ACTIVITY: Every entry in the data is to be written out exactly; no picture belongs in the copy.

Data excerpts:
------------------------------------------------

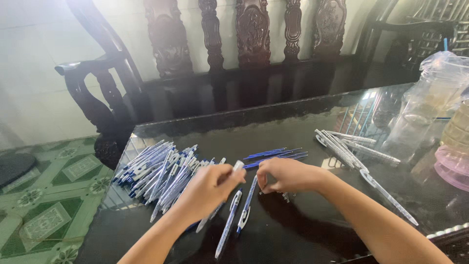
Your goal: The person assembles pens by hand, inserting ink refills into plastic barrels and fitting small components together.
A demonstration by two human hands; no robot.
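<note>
My left hand (pixel 207 190) is closed around a white pen barrel (pixel 236 166) whose end sticks out toward my right hand (pixel 286 175). The right hand's fingers are pinched together just right of that barrel end; what they pinch is too small to tell. A large pile of white-and-blue pens (pixel 159 173) lies left of my left hand. Two assembled pens (pixel 238 215) lie on the dark glass table (pixel 303 230) below my hands. Several blue refills (pixel 276 155) lie just beyond my hands.
A row of white pen barrels (pixel 347 146) lies to the right, one longer piece (pixel 388 195) near my right forearm. Clear plastic jars and a bag (pixel 435 102) stand at the far right. A dark carved wooden bench (pixel 244 49) stands behind the table; green tiled floor (pixel 49 205) on the left.
</note>
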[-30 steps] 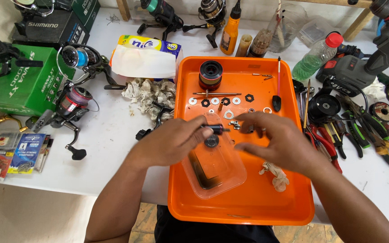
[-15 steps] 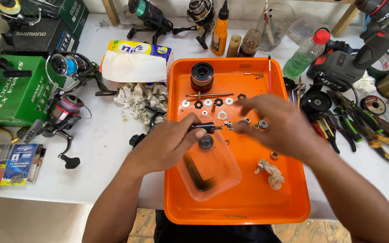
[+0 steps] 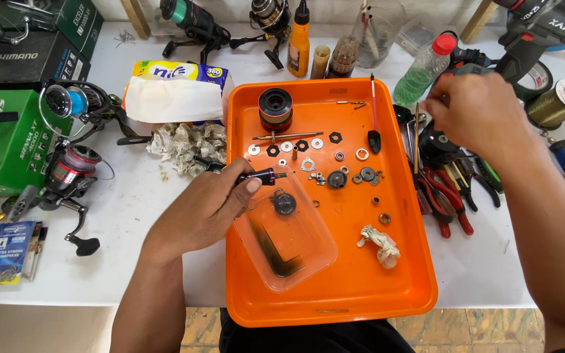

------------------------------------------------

REPLY TO THE EXERCISE:
Your goal: The person assembles pens by hand, inserting ink refills into plastic barrels and fitting small components together.
A demonstration by two human hands; no robot.
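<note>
My left hand (pixel 207 190) is closed around a white pen barrel (pixel 236 166) whose end sticks out toward my right hand (pixel 286 175). The right hand's fingers are pinched together just right of that barrel end; what they pinch is too small to tell. A large pile of white-and-blue pens (pixel 159 173) lies left of my left hand. Two assembled pens (pixel 238 215) lie on the dark glass table (pixel 303 230) below my hands. Several blue refills (pixel 276 155) lie just beyond my hands.
A row of white pen barrels (pixel 347 146) lies to the right, one longer piece (pixel 388 195) near my right forearm. Clear plastic jars and a bag (pixel 435 102) stand at the far right. A dark carved wooden bench (pixel 244 49) stands behind the table; green tiled floor (pixel 49 205) on the left.
</note>
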[-30 steps] 
[-15 steps] 
[+0 steps] 

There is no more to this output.